[Records from a dataset]
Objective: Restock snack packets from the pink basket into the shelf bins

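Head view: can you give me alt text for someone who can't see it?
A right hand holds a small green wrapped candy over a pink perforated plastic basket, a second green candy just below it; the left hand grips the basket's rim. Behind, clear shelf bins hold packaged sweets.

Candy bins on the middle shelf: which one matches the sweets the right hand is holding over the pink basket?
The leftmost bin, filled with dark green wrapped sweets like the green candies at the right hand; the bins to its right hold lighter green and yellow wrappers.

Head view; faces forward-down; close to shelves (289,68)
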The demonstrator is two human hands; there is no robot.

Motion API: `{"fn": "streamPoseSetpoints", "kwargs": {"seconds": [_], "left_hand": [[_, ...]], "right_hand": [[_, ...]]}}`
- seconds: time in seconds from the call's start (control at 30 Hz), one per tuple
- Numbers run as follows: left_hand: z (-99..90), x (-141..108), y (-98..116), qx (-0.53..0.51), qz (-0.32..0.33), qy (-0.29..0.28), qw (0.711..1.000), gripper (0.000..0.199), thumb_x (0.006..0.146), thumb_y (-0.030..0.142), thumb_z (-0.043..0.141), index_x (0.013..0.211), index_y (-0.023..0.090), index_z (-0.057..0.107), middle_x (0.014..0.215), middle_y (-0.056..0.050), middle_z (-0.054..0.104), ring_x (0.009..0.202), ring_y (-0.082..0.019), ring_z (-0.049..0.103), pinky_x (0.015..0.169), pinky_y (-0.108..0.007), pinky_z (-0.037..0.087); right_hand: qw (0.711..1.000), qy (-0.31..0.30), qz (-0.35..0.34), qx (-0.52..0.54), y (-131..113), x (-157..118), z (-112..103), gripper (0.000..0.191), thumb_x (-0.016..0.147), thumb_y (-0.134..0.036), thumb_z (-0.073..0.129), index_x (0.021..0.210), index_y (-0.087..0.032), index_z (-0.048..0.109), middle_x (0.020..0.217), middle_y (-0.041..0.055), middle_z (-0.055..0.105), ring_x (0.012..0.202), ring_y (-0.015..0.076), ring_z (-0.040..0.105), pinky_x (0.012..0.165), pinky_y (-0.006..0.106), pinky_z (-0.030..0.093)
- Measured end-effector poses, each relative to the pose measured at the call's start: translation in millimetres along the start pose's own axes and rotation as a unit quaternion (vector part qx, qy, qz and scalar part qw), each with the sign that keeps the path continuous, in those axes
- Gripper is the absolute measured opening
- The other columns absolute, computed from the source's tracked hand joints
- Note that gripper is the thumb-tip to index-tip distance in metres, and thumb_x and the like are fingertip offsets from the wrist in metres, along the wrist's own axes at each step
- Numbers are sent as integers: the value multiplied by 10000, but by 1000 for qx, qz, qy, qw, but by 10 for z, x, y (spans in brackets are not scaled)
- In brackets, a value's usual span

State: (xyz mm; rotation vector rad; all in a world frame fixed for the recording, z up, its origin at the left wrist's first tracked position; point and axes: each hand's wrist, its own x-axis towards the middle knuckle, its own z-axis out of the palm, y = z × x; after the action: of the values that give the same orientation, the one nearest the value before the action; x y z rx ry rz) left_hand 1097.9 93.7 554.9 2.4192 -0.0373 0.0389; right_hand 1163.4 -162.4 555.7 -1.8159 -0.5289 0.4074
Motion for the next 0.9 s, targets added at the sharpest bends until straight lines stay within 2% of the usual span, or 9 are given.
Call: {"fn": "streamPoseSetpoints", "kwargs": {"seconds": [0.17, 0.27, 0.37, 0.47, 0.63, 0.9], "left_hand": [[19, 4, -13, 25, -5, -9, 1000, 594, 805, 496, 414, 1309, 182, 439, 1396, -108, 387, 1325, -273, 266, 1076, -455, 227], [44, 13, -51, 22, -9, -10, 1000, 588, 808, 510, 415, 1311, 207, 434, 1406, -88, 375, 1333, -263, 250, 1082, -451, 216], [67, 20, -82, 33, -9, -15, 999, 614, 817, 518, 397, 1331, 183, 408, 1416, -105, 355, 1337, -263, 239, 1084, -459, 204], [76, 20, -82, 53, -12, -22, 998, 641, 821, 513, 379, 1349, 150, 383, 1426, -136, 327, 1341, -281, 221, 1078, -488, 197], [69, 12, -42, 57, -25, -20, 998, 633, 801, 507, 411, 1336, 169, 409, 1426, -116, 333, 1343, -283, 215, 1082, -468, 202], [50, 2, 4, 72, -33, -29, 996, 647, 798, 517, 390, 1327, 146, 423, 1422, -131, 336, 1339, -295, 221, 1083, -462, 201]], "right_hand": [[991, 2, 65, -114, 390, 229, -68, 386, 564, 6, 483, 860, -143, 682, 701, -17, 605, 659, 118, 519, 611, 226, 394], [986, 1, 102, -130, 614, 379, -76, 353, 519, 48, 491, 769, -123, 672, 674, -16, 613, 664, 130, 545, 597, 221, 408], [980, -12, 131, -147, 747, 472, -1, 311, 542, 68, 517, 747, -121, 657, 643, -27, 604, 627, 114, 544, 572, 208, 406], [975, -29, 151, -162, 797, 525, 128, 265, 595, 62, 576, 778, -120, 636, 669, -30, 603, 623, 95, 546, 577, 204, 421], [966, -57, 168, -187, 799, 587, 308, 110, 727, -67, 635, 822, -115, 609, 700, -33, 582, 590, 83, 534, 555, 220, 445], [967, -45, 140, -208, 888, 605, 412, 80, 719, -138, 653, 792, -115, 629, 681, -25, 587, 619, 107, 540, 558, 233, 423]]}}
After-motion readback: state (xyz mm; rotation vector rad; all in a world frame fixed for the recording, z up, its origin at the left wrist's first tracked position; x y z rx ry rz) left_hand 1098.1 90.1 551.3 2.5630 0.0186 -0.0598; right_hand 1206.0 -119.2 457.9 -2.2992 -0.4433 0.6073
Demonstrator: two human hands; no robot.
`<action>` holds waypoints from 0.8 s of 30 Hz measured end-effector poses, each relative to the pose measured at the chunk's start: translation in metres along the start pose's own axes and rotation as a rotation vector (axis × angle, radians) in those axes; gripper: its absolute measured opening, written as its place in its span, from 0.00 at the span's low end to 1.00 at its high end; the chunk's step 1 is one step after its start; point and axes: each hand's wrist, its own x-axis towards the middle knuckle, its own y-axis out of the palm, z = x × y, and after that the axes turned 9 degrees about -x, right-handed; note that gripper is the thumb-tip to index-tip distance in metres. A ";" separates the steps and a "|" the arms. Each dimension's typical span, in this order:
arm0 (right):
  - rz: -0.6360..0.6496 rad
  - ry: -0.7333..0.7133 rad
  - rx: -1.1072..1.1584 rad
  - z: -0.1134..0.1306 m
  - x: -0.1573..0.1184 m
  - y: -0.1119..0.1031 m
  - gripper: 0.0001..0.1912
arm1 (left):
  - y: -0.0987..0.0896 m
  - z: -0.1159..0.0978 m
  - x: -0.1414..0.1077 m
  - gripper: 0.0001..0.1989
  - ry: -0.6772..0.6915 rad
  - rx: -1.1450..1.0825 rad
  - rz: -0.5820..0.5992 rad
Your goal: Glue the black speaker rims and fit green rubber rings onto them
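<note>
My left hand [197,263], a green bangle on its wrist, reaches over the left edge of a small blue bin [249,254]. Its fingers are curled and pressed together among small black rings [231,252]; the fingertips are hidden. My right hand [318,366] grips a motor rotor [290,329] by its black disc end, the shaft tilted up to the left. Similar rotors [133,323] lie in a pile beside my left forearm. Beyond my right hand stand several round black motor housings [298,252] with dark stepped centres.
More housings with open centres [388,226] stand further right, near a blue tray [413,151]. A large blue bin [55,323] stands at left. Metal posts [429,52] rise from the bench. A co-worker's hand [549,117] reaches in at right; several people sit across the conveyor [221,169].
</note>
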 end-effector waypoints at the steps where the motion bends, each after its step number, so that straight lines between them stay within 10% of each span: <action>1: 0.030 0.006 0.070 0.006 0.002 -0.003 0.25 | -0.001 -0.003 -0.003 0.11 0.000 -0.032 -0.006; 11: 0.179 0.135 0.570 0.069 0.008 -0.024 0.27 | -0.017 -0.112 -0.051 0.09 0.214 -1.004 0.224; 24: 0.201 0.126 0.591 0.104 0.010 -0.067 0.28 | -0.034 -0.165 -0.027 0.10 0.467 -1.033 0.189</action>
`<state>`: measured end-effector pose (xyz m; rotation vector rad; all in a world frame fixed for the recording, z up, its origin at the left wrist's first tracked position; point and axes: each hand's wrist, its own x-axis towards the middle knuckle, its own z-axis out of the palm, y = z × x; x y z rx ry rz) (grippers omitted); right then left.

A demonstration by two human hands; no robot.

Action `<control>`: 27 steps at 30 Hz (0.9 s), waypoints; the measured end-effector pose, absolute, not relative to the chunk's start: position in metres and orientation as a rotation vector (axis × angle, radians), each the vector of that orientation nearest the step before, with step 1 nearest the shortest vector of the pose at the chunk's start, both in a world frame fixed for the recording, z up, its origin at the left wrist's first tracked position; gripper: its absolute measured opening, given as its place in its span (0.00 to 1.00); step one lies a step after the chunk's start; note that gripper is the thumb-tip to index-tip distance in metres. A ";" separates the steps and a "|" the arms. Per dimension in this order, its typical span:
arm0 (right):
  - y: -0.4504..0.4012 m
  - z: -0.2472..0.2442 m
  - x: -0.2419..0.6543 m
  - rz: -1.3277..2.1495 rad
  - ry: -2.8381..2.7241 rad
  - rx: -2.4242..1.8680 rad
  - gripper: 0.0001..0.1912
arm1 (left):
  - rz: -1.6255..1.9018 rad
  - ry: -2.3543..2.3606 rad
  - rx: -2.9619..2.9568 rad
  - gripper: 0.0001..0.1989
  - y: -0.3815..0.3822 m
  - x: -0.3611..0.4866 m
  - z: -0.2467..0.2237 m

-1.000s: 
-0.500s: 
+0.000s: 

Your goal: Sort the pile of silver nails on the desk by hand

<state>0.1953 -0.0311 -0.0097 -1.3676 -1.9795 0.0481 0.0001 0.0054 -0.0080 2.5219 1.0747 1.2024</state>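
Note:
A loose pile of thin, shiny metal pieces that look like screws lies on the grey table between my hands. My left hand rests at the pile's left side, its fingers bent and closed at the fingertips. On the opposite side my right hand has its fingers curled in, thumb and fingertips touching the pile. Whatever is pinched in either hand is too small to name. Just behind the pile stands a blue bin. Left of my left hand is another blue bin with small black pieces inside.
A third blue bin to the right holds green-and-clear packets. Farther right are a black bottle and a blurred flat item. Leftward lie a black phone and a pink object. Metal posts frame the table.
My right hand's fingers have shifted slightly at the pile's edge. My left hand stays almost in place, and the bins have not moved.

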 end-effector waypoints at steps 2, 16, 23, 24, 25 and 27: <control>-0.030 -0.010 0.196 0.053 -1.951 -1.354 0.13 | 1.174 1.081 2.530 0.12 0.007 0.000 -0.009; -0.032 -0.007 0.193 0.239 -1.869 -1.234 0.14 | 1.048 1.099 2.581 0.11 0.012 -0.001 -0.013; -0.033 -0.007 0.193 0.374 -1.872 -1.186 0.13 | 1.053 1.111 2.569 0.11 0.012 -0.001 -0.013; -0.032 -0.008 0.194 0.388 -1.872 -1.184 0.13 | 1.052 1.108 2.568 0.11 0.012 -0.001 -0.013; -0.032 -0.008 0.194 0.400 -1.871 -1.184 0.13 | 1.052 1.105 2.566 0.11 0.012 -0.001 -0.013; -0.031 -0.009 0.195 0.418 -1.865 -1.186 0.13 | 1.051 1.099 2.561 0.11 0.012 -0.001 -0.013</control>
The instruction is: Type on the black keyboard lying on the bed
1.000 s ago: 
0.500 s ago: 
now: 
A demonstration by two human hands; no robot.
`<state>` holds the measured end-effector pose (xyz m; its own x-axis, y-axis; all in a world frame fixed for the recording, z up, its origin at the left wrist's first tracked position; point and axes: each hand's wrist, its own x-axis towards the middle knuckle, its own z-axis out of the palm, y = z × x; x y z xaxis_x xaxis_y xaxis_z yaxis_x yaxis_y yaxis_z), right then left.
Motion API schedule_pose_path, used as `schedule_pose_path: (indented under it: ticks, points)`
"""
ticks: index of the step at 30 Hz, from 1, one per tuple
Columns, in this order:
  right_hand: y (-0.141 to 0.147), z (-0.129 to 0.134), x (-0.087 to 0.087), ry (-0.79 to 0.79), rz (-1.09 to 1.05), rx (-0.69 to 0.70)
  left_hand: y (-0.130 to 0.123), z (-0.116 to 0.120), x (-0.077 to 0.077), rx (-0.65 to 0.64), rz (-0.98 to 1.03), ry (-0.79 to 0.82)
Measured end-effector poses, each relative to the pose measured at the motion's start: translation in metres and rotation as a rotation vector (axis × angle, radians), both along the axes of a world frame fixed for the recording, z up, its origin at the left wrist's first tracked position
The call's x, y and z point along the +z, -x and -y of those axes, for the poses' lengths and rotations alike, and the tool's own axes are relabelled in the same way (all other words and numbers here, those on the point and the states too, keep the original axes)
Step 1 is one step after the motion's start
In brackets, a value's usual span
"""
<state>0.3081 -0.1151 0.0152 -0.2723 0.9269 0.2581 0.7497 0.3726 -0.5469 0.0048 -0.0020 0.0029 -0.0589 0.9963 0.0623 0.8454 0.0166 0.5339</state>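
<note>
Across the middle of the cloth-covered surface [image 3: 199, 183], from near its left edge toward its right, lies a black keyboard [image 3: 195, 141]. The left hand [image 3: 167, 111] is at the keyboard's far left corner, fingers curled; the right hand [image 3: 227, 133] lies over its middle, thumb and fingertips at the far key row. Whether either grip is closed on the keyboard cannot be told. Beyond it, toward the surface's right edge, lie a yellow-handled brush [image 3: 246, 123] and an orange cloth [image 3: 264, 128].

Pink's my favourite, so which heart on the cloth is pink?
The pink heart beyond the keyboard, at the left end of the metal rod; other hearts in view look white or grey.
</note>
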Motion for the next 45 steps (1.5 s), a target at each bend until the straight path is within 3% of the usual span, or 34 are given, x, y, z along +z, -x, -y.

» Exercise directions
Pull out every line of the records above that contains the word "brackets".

» Response area
- Numbers are sent as integers: the value multiplied by 10000, but by 1000 for qx, qz, qy, qw, but by 10 for z, x, y (spans in brackets are not scaled)
- In brackets, a value's usual span
In brackets, a value's usual span

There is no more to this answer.